§ **Task requirements**: The word "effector" marks the lines to keep; find each one in the data and copy it.
[Data supplied Boundary: Start]
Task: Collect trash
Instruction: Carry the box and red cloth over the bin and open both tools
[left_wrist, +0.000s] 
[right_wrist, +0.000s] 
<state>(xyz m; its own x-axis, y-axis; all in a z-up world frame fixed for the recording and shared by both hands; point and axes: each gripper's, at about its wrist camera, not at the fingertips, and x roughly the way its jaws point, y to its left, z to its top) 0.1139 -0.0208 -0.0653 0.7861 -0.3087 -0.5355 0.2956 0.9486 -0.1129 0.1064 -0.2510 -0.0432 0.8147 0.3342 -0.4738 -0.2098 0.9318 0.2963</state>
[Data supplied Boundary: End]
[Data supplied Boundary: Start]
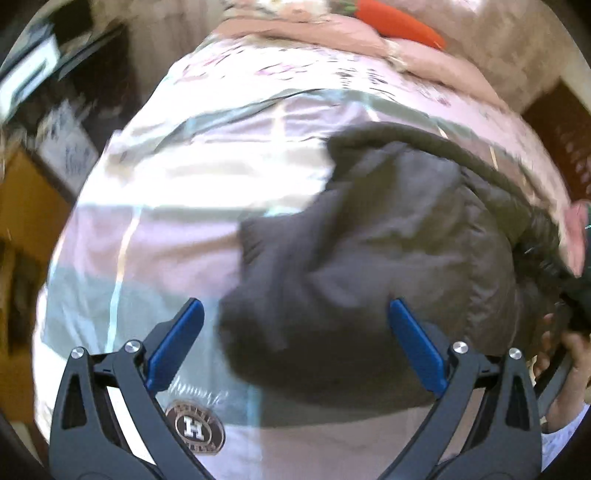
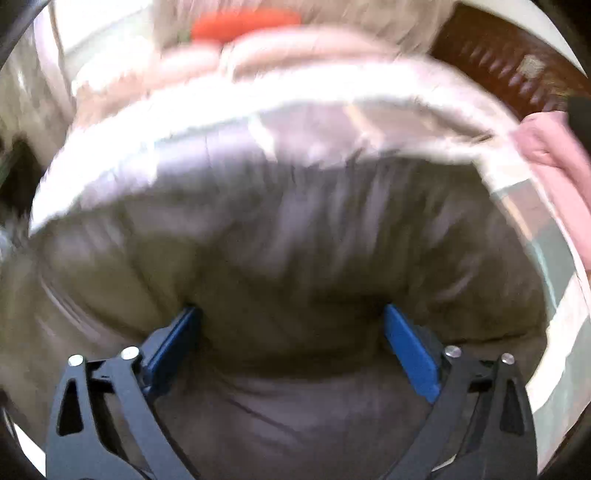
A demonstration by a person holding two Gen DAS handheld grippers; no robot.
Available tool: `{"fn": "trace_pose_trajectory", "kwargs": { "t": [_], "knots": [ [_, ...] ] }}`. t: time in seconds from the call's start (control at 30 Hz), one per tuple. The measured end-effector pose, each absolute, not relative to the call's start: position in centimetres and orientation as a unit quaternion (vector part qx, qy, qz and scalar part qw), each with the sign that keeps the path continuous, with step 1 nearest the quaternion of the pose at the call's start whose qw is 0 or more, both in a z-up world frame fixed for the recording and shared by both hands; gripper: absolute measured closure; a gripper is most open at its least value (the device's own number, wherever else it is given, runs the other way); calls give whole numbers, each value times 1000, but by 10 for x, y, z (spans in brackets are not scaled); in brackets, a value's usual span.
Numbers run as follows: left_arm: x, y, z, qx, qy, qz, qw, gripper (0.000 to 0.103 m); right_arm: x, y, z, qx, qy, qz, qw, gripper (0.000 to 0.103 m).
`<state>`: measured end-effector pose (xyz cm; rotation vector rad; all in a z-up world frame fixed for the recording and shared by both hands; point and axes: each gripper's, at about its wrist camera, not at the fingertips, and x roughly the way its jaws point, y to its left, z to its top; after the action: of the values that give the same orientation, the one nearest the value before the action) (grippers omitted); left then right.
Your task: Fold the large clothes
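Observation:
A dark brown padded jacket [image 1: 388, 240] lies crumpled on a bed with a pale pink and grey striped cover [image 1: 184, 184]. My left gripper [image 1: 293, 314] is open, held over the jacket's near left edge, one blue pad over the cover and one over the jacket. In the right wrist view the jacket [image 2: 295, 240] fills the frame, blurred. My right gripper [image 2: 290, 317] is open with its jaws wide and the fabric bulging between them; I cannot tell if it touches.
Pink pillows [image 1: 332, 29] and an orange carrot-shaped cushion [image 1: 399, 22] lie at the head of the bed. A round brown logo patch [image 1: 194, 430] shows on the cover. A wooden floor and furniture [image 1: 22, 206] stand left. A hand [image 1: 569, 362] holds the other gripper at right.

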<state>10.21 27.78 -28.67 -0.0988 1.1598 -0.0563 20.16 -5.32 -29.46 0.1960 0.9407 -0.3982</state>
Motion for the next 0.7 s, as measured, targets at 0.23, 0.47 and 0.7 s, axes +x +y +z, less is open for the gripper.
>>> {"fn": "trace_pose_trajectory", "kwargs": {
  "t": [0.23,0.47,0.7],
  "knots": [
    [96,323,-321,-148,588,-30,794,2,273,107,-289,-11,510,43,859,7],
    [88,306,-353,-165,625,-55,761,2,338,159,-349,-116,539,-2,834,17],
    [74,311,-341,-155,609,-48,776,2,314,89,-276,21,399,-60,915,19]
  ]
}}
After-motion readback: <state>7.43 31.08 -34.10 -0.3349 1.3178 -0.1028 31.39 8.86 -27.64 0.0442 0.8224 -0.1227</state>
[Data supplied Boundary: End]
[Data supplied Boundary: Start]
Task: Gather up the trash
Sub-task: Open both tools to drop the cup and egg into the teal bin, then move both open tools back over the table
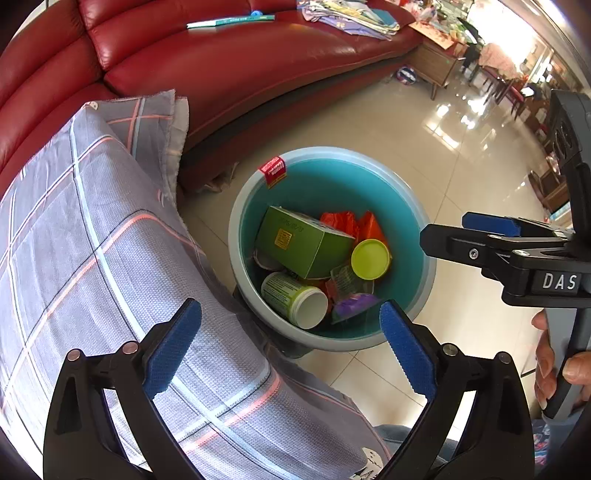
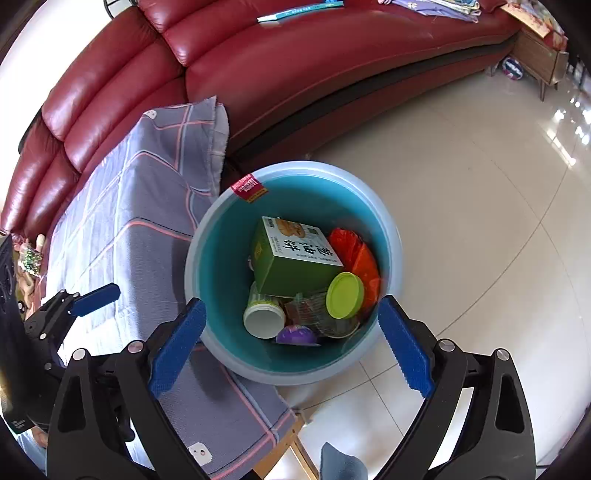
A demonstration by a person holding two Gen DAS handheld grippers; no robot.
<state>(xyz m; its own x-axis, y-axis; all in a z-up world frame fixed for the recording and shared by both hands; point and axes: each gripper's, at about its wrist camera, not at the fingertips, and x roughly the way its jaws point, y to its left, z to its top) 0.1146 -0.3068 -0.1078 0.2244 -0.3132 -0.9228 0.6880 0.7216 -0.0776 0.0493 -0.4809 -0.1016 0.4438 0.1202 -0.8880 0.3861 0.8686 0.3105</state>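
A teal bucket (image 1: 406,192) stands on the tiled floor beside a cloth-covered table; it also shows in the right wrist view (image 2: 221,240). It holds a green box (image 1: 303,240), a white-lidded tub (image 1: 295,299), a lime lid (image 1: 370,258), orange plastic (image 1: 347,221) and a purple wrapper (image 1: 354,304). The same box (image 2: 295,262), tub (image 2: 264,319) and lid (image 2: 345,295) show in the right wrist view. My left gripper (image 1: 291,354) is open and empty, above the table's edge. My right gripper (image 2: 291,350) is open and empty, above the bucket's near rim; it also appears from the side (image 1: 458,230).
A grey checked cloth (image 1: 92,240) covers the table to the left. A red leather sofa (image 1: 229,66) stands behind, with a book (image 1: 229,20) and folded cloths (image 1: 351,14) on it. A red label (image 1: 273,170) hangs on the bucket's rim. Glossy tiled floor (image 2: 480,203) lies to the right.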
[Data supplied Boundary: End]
§ **Result of the exercise**:
Available tool: `{"fn": "trace_pose_trajectory", "kwargs": { "t": [_], "knots": [ [_, ...] ] }}`. t: time in seconds from the call's start (control at 30 Hz), one per tuple. The measured end-effector pose, each absolute, not relative to the call's start: position in centimetres and orientation as a unit quaternion (vector part qx, qy, qz and scalar part qw), each with the sign that keeps the path continuous, with step 1 nearest the quaternion of the pose at the call's start whose qw is 0 or more, both in a z-up world frame fixed for the recording and shared by both hands; gripper: absolute measured closure; a gripper is most open at its least value (the device's own number, wherever else it is given, runs the other way); calls give whole numbers, each value times 1000, but by 10 for x, y, z (spans in brackets are not scaled); in brackets, a value's usual span.
`<state>`: measured end-effector pose (xyz cm; rotation vector rad; all in a z-up world frame fixed for the recording and shared by both hands; point and axes: each gripper's, at about its wrist camera, not at the fingertips, and x roughly the way its jaws point, y to its left, z to its top; after the action: of the values that give the same orientation, the one nearest the value before the action) (grippers omitted); left then right.

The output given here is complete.